[Records from a collection]

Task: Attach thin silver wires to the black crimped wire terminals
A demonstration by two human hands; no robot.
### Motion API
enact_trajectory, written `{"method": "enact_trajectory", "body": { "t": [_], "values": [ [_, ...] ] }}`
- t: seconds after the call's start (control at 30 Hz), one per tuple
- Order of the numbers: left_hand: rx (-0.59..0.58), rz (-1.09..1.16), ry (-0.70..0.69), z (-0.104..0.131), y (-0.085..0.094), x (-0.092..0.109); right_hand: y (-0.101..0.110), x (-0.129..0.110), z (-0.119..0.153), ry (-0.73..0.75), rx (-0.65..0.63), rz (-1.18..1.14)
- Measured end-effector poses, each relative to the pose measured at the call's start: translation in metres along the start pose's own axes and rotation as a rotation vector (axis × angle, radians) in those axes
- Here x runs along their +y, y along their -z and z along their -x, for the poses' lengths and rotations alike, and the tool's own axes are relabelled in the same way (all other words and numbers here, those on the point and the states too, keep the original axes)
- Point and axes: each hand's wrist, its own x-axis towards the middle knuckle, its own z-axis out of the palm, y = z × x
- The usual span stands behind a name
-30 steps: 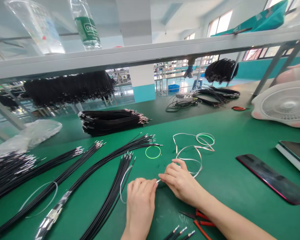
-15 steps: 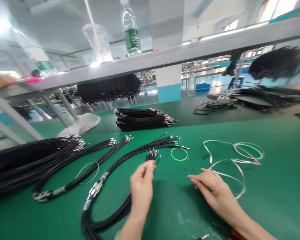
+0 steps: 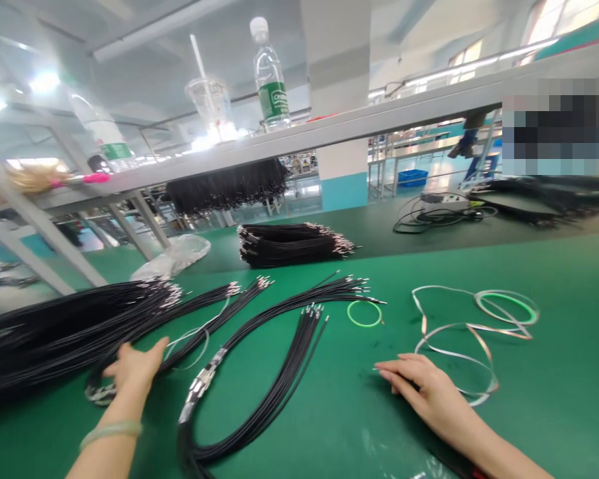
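— There's the left hand (image 3: 134, 369) out at the black cable bundle (image 3: 220, 319), left side of the tabletop (image 3: 329, 399), fingers wide, thumb well apart! Anything in it?

— Nothing clasped that I can see; whether those fingertips touch the cables, I can't tell. A thin white loop (image 3: 208, 344) lies just beside the thumb.

— And the right hand (image 3: 422, 386)?

— Thumb and fingers together, pinching what looks like the tip of the flat white strip (image 3: 499, 329)! The rest sprawls in loose loops toward the tabletop's right edge.

— How does it handle?

— Featherlight, I'd judge, springy, easily creased. Take it close to the end, just so.

— The cables?

— Heavier bunched, bendy but wanting to straighten. I'd grip mid-length, clear of those pale tips, which may bend.

— Between the hands?

— The curved bundle with silver tape (image 3: 203, 382), both ends toward the tabletop's far edge, and a green ring (image 3: 363, 325) nearer the right hand.
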Motion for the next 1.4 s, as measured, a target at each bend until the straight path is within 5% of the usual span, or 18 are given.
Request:
{"method": "enact_trajectory", "body": {
  "t": [0.07, 0.17, 0.23, 0.3, 0.37, 0.47, 0.67, 0.93, 1.03, 1.4],
  "values": [
    [-0.061, -0.067, 0.015, 0.015, -0.013, 0.0, 0.004, -0.007, -0.004, 0.069, 0.043, 0.015],
    [-0.284, -0.155, 0.034, 0.063, -0.057, -0.002, 0.013, -0.019, -0.009, 0.199, 0.12, 0.077],
    [-0.575, -0.19, 0.059, 0.111, -0.091, -0.001, 0.018, -0.026, -0.011, 0.268, 0.161, 0.123],
    [-1.059, -0.289, 0.099, 0.159, -0.12, 0.0, 0.023, -0.031, -0.011, 0.332, 0.179, 0.17],
    [-1.22, -0.241, 0.122, 0.195, -0.14, -0.001, 0.027, -0.033, -0.01, 0.374, 0.172, 0.207],
    [-1.218, -0.138, 0.174, 0.217, -0.153, -0.007, 0.029, -0.033, -0.009, 0.385, 0.146, 0.242],
    [-1.168, -0.087, 0.19, 0.21, -0.151, -0.025, 0.02, -0.037, -0.006, 0.31, 0.102, 0.173],
    [-1.161, -0.205, -0.067, 0.216, -0.141, -0.024, 0.023, -0.053, -0.012, -0.454, -0.235, -0.513],
    [-1.173, -0.23, -0.127, 0.216, -0.138, -0.024, 0.024, -0.051, -0.013, -0.605, -0.266, -0.738],
    [-1.22, -0.05, 0.193, 0.217, -0.148, -0.03, 0.02, -0.05, -0.007, -0.632, -0.196, -0.901]
  ]
}}
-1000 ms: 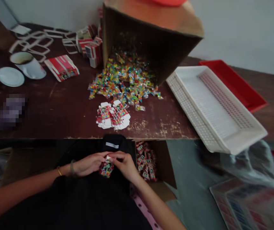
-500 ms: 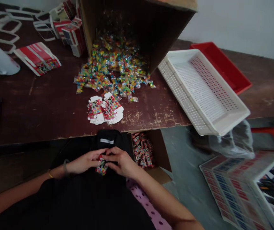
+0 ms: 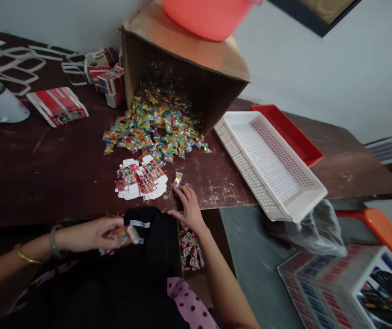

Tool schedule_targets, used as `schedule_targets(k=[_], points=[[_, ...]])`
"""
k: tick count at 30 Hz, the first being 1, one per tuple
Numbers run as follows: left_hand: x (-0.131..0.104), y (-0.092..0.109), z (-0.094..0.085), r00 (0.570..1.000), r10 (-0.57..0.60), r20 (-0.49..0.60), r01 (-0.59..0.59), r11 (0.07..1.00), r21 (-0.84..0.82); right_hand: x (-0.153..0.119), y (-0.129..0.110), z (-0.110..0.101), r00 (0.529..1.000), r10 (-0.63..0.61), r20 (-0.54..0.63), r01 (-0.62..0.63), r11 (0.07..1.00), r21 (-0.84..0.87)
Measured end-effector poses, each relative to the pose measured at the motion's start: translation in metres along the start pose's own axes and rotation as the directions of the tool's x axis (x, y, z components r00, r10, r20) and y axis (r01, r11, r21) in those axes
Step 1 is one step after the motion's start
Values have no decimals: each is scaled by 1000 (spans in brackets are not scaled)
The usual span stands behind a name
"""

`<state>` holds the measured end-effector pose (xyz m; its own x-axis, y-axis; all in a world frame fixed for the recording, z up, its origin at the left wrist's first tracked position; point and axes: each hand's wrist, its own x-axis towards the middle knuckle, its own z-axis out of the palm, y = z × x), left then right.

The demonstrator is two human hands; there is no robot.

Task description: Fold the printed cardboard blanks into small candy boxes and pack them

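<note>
My left hand (image 3: 95, 235) is closed around a small red printed carton (image 3: 122, 236), held over my black apron. The carton's pale end points right, and its picture is blurred. At the table's front edge my right hand (image 3: 189, 210) reaches forward with fingers stretched and thumb apart. Its fingertips touch a small clear candy packet (image 3: 178, 177) lying on the wood. To the left of that packet lies a fanned stack of flat red-and-white cartons (image 3: 140, 179). Behind it, many candy packets (image 3: 161, 123) spill out of a cardboard box (image 3: 213, 98) tipped on its side.
Below the table edge, an open box holds filled cartons (image 3: 191, 249). A white perforated basket (image 3: 274, 167) overhangs the edge at right, beside a red tray (image 3: 292, 132). A pink basin (image 3: 209, 16) sits atop the cardboard box. An enamel mug (image 3: 6, 103) stands at left.
My hands have parted: the left keeps the carton and moved left, while the right let go and reached out to the table. The loose candy packet sits closer to the edge. The view tilted up.
</note>
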<state>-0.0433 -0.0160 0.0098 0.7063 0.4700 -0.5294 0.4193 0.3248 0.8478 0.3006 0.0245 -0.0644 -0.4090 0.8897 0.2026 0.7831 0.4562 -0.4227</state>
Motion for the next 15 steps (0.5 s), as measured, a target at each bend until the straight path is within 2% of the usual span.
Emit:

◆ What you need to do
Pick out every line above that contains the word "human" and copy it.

◆ Written answer
A demonstration by two human hands; no robot.
The demonstrator is two human hands; there is no robot.

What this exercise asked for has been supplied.